---------- DATASET RECORDS

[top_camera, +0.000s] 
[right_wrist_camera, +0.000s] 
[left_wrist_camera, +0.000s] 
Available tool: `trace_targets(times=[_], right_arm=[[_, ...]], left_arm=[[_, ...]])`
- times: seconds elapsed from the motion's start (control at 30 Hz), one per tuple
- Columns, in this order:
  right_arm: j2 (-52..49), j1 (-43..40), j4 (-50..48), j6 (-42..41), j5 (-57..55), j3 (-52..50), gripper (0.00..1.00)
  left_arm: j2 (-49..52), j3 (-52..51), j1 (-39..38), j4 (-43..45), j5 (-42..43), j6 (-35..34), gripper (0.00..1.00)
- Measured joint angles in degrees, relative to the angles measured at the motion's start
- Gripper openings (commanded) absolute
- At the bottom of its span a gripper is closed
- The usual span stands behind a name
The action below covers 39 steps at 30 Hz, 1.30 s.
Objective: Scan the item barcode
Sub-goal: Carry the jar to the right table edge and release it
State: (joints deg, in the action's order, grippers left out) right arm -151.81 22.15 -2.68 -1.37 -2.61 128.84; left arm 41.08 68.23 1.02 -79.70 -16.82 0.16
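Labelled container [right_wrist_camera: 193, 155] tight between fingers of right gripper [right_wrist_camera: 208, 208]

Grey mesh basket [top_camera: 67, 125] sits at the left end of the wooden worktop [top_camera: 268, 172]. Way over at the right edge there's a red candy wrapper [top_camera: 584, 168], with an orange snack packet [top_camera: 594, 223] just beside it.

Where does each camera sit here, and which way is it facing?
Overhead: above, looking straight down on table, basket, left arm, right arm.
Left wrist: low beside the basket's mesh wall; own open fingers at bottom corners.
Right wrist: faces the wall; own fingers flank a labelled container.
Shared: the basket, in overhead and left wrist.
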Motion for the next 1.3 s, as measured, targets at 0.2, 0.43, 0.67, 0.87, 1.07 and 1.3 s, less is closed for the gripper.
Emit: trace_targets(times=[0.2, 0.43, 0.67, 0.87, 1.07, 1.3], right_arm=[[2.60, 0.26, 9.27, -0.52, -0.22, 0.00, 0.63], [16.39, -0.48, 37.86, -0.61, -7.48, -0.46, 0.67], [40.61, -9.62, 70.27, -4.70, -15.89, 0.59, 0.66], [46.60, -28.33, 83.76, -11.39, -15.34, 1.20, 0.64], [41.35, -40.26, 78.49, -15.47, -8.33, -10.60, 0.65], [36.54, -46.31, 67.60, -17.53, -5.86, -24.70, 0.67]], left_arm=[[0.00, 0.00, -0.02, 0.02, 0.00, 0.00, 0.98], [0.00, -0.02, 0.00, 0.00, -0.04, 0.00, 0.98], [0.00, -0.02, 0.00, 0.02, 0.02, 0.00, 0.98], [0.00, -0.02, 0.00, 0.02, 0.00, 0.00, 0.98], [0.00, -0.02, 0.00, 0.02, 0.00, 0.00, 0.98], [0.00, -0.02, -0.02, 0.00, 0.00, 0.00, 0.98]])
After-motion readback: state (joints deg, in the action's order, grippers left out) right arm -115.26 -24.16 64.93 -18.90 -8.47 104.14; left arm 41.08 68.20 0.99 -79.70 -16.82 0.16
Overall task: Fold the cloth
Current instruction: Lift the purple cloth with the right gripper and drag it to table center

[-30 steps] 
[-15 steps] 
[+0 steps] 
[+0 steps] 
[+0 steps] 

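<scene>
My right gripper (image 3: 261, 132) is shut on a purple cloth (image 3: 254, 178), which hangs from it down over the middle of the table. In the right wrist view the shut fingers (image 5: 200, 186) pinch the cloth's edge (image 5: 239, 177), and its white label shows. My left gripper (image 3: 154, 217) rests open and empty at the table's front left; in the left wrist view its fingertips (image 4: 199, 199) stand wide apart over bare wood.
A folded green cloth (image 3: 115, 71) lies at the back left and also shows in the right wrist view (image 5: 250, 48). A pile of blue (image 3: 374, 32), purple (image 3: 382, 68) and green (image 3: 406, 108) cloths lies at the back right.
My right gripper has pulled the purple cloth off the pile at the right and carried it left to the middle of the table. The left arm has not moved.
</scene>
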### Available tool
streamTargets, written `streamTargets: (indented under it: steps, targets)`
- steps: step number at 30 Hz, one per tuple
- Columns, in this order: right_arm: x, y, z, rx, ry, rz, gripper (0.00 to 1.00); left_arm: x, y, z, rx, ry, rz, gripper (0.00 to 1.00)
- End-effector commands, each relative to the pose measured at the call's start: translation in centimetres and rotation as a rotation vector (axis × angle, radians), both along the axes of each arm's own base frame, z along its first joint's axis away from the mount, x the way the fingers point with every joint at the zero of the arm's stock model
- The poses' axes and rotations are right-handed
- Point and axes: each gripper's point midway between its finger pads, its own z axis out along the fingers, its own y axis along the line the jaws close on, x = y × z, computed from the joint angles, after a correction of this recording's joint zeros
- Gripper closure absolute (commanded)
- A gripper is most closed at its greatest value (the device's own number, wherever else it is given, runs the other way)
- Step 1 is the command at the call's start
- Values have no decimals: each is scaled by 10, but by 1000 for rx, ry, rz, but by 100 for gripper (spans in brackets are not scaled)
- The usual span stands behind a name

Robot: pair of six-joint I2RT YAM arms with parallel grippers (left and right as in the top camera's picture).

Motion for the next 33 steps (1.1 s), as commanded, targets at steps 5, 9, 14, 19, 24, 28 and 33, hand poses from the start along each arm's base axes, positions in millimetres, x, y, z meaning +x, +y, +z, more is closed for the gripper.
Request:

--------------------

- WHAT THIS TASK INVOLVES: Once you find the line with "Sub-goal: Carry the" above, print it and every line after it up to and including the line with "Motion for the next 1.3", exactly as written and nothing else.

- ANSWER TO THE PROBLEM:
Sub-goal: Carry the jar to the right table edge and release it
State: (joints deg, in the action's order, grippers left out) right arm -151.81 22.15 -2.68 -1.37 -2.61 128.84; left arm 41.08 68.23 1.02 -79.70 -16.82 0.16
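Labelled container [right_wrist_camera: 193, 155] tight between fingers of right gripper [right_wrist_camera: 208, 208]

Grey mesh basket [top_camera: 67, 125] sits at the left end of the wooden worktop [top_camera: 268, 172]. Way over at the right edge there's a red candy wrapper [top_camera: 584, 168], with an orange snack packet [top_camera: 594, 223] just beside it.

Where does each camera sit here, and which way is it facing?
Overhead: above, looking straight down on table, basket, left arm, right arm.
Left wrist: low beside the basket's mesh wall; own open fingers at bottom corners.
Right wrist: faces the wall; own fingers flank a labelled container.
Shared: the basket, in overhead and left wrist.
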Motion for the next 1.3 s, as measured, targets at 0.2, 0.43, 0.67, 0.87, 1.07 and 1.3 s, less is closed for the gripper.

There is nothing more to the answer.